Find the shaded area bound by the curves $y=\sin(2x)$ and $y=\cos(x)$ for:
$$\frac{-\pi}{2} \le x \le \frac{\pi}{2}$$
What I have tried so far:
For part (a):
area under $y=\cos(x)$ is given by
$$\int_{\pi/2}^{-\pi/2} \cos(x)dx=-2⇒2 \,\text{units}^2$$
area under $y=\sin(2x)$ is given by
$$\int_{0}^{-\pi/2} \sin(2x)dx=1$$
$$\int_{\pi/2}^{0} \sin(2x)dx=-1$$
total = $2\, \text{units}^2$
Would the fact that they are the same area, be helpful in finding the solution? So both areas under the curves for the given domain $\frac{-\pi}{2} \le x \le\frac{\pi}{2}$ are $2\, \text{units}^2$, but I'm still unsure how to proceed from here for both part (a) and (b).

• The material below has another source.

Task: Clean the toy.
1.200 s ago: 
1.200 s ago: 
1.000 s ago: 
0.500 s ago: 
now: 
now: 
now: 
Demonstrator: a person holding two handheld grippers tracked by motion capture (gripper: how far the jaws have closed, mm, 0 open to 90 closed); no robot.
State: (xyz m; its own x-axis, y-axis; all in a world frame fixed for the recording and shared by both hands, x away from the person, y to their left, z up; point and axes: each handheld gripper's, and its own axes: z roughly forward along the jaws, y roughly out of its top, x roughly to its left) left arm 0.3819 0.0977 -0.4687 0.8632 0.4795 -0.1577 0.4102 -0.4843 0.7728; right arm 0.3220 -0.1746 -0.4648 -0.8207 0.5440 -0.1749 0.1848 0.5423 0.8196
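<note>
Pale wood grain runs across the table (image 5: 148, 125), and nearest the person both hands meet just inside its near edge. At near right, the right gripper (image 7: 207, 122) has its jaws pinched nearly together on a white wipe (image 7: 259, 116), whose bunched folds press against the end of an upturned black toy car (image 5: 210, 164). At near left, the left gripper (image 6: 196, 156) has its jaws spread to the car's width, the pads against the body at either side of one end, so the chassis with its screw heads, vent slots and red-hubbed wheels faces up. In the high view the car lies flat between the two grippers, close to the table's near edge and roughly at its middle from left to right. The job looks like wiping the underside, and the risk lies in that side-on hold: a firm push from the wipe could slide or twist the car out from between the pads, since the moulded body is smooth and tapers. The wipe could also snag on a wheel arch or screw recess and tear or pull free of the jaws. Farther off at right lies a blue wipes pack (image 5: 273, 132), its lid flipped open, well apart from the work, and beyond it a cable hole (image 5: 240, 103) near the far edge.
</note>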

Any hints would be much appreciated!
This is from a Year 12 Methods book.
The two curves cross at $x=-\pi/6$, so the shades area id given as $$A=\int_{-\pi/2}^{\pi/6} [\cos x-\sin 2x] dx+\int _{\pi/6}^{\pi/2} [\sin 2x -\cos x] dx=\frac{9}{4}+\frac{1}{4}=\frac{5}{2}.$$